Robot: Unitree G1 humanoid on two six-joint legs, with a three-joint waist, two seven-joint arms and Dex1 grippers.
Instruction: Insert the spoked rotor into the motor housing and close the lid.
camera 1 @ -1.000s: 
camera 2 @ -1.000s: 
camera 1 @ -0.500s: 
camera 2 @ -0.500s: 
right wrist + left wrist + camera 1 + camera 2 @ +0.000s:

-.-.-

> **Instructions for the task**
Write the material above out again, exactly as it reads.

> **Completed exercise**
Robot: Unitree G1 humanoid on two six-joint legs, with a three-joint waist, two seven-joint arms and Dex1 grippers.
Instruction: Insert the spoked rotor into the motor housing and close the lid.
camera 1 @ -1.000s: 
camera 2 @ -1.000s: 
camera 1 @ -0.500s: 
camera 2 @ -0.500s: 
right wrist + left wrist + camera 1 + camera 2 @ +0.000s:

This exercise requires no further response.